Nothing Special   »   [go: up one dir, main page]

Files in the text-fabric file format (.tf) store a column of feature values that correspond to nodes and edges in a graph, which together represent annotated text. So, one could say that .tf is a Markup format.

Annotated Text
In the humanities, primary research data often takes the form of texts. Many of these texts are historical artefacts and a lot of knowledge is needed to interpret them. Annotations are a preferred way to represent this knowledge. They may convey detailed linguistic information at the word level, but they can also link persons, places, materials, and concepts found in the text to external descriptions.

Texts are always structured, and annotations need an addressing mechanism to target the specific portions in the text that they are about. The annotations tend to form bodies of knowledge in themselves, and need to be shared and distributed as separate entities.

Data model
Text-Fabric is a tool that facilitates this exchange of data. In order to do so, it defines a model [TF model] for annotated text. In this model, text is an annotated graph: a system of nodes and edges between nodes, where nodes and edges are linked to other information by means of features. The nodes stand for textual concepts, such as words, sentences, chapters, and the edges for relationships between these portions of text. Features are mappings from nodes or edges to values. Nodes themselves are just integer numbers, and edges are just pairs of numbers.
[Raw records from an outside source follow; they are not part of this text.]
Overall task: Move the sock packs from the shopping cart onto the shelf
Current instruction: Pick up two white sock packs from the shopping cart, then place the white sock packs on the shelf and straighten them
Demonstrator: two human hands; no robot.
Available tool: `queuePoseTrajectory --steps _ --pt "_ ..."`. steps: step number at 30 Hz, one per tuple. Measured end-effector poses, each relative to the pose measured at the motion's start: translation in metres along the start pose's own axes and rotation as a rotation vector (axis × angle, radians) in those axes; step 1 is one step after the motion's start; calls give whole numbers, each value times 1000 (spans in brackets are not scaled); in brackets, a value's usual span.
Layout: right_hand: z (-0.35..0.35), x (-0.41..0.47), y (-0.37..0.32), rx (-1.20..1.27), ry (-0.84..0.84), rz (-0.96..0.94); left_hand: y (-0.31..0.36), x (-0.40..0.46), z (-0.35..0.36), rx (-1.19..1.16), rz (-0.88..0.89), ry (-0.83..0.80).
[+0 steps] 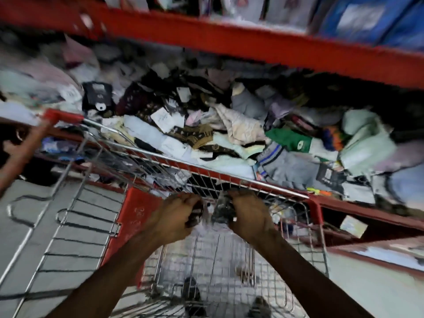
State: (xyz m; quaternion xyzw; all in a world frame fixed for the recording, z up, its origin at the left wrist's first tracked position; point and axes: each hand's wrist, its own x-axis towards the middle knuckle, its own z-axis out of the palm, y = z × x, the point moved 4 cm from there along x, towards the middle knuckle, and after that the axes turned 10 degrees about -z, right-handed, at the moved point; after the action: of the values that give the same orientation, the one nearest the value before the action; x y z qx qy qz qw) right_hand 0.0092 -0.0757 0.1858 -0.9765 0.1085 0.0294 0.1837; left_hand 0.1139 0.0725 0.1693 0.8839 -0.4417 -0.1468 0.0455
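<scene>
The frame is motion-blurred. My left hand (176,214) and my right hand (249,213) are both down inside the wire shopping cart (250,188) near its far end, side by side. Each is closed on a dark and grey sock pack (223,208) from a small bundle between them; whether it is one pack or two I cannot tell. Just beyond the cart's rim runs the red shelf (358,208), heaped with several loose sock packs (231,131) in white, grey, green and brown.
A higher red shelf board (263,48) crosses the top, with blue and white boxes on it. Another person's arm (20,154) reaches in at the left by the cart's red corner cap (60,115). Pale floor lies left; a lower shelf sits at right.
</scene>
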Motion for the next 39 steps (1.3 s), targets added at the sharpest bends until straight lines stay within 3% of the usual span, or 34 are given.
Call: queuePoseTrajectory --steps 8,13,19,27,39 --pt "-166 -7 -19 -196 186 -92 50 -17 -171 146 -24 299" --pt "-260 -10 -33 -259 378 -138 84 -18 -263 161 -63 342" --pt "-339 -6 -44 -291 486 -157 101 -13 -342 232 -13 487" --pt "-410 18 -60 -340 567 -127 109 15 -417 195 84 658" --pt "-439 87 -54 -416 503 -52 114 90 -458 257 80 565"
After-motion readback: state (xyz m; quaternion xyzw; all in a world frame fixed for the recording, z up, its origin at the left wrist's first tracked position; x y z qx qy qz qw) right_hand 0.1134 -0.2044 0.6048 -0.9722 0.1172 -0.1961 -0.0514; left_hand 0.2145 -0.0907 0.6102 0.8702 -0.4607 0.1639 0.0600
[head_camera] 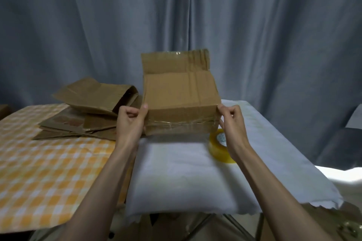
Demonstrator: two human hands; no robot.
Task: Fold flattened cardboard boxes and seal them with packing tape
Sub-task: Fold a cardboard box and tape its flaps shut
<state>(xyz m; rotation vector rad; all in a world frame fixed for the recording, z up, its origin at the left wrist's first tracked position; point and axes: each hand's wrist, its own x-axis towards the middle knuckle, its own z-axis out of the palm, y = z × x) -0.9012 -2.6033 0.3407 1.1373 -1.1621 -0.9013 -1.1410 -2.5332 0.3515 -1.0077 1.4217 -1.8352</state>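
While only the head view is given, everything is read from it: a cardboard box (181, 101) is held up over the white cloth (182, 178) at mid table, apparently clear of the cloth, tipped so one broad face is turned up toward the camera. The near-left corner is gripped by the left hand (131, 121), thumb on top, fingers curled round the edge. The near-right corner is pinched by the right hand (232, 123), fingers curled likewise. One seam along the near face is seen covered with clear tape, so one end is judged sealed. At the far end a flap (174, 62) is stood up, unfolded, not yet taped; that end is judged still to be closed. A tape roll (218, 146) is lain on the cloth just near-right of the box, partly hidden by the right wrist. A stack of flattened boxes (88, 111) is left on the checked cloth (39, 172) at left, one partly opened, so more boxes are judged pending. Grey curtain (254, 35) is hung behind
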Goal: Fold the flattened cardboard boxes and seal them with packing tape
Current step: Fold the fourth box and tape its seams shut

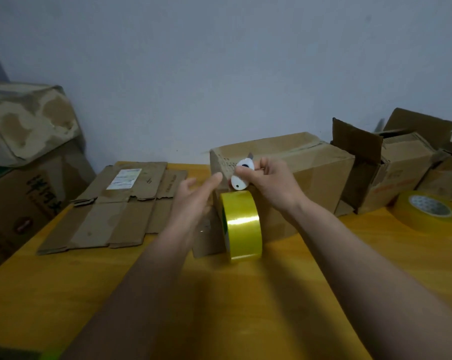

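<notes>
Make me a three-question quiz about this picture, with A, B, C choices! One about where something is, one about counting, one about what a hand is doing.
1. Where is the flattened cardboard?
A. left of the hands
B. on the folded box
C. on the floor

2. How many tape rolls show?
A. one
B. two
C. four

3. What is the right hand doing?
A. lying flat
B. holding a white cutter
C. pointing up

Answers: 1 A, it lies on the table at left. 2 B, one upright roll, one flat roll. 3 B, fingers curl round the cutter.
</notes>
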Tool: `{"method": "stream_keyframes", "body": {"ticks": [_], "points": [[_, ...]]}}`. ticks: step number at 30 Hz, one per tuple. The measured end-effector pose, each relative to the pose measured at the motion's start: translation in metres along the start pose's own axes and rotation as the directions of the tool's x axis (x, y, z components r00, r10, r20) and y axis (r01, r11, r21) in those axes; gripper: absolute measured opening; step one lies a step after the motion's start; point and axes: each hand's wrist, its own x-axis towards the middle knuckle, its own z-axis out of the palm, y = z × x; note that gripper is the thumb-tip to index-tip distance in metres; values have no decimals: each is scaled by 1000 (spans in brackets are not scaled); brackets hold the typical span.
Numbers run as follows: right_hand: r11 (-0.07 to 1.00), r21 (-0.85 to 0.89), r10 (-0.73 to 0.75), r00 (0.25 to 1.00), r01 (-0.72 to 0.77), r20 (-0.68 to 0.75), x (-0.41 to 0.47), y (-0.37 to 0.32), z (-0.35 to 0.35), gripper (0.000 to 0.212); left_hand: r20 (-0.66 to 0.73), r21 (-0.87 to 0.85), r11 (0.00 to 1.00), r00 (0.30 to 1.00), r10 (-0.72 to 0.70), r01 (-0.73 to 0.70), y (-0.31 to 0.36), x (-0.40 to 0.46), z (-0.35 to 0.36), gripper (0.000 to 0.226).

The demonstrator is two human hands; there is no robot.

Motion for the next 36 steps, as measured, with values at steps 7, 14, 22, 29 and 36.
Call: {"method": "stream_keyframes", "body": {"ticks": [7, 14, 22, 29, 36], "points": [[982, -182, -48, 999, 49, 9, 5, 3, 13, 39, 222, -32, 998, 974, -41, 50, -24, -32, 10, 108], [977, -210, -58, 996, 43, -65, 8, 12, 18, 25, 225, 115, 991, 970, -95, 70, -20, -23, 2, 105], [987, -157, 15, 997, -27, -78, 14, 11, 17, 26, 230, 264, 917, 904, -361, 299, -70, -30, 5, 91], [991, -133, -3, 999, -3, -46, 14, 12, 8, 33, 37, 110, 994, 999, -23, 19, -61, -18, 21, 73], [999, -5, 41, 998, -41, 39, 13, 8, 1, 21, -111, -1, 990, 984, 141, -142, -60, -14, 34, 24]]}}
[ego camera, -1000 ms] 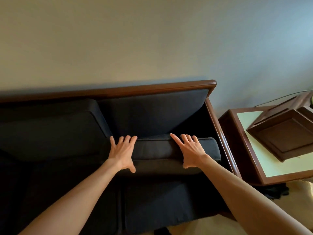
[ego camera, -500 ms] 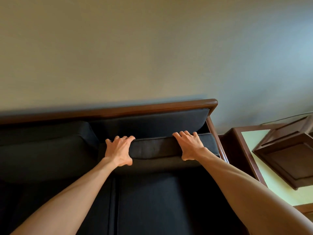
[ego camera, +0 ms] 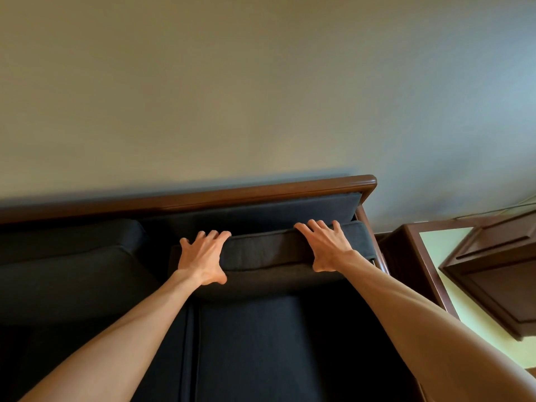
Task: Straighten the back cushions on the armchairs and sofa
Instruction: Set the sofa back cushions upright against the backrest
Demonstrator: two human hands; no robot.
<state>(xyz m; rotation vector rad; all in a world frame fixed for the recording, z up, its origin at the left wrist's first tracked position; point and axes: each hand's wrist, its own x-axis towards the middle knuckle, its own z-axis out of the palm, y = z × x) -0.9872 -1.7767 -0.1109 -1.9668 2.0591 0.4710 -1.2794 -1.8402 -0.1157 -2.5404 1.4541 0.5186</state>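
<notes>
Gripping the top edge of the right-hand back cushion (ego camera: 269, 250) of the sofa (ego camera: 261, 195), the left hand (ego camera: 203, 261) and right hand (ego camera: 327, 248) have their fingers (ego camera: 316, 227) hooked over it, thumbs in front, while it leans forward off the backrest. By my judgement, next comes pushing it upright and flush, level with the neighbouring cushion (ego camera: 72, 256).
</notes>
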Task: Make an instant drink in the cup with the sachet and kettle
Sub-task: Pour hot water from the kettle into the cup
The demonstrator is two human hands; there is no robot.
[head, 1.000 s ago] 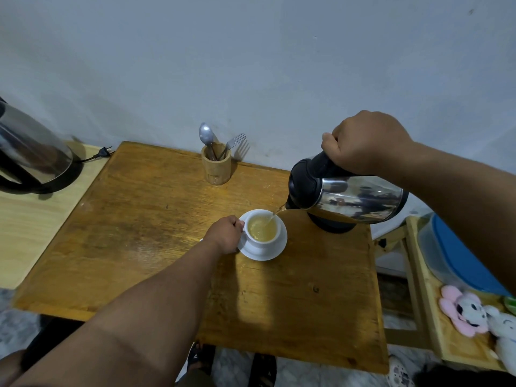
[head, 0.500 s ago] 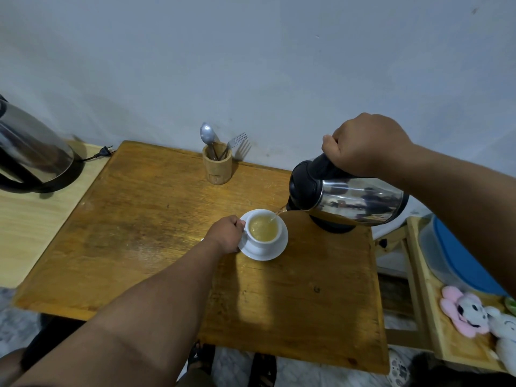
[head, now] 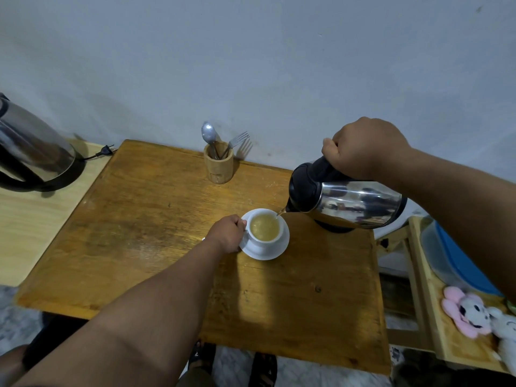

This model is very close to Linguistic Annotation Framework [LAF ISO standard]. The main differences are that LAF prefers to be represented in XML and Text-Fabric is XML-free, and that a LAF dataset may reside in a single or in separate files at the choice of the corpus designer, while a Text-Fabric dataset always stores a single feature in a single file.

Node features
A node feature is a mapping from numbers to values: a column of values, where the position in the column corresponds to the number of the node.

Edge features
An edge feature can be seen as a mapping from nodes to other nodes, where a value may be supplied for each connection. Edge features are also columns of values, where the postion in the column corresponds to the number of the node where the edges start.

File format
Text-Fabric defines an efficient way to store features in files [TF file format]. Each feature occupies a single file. A Text-Fabric dataset is just a flat collection of feature files.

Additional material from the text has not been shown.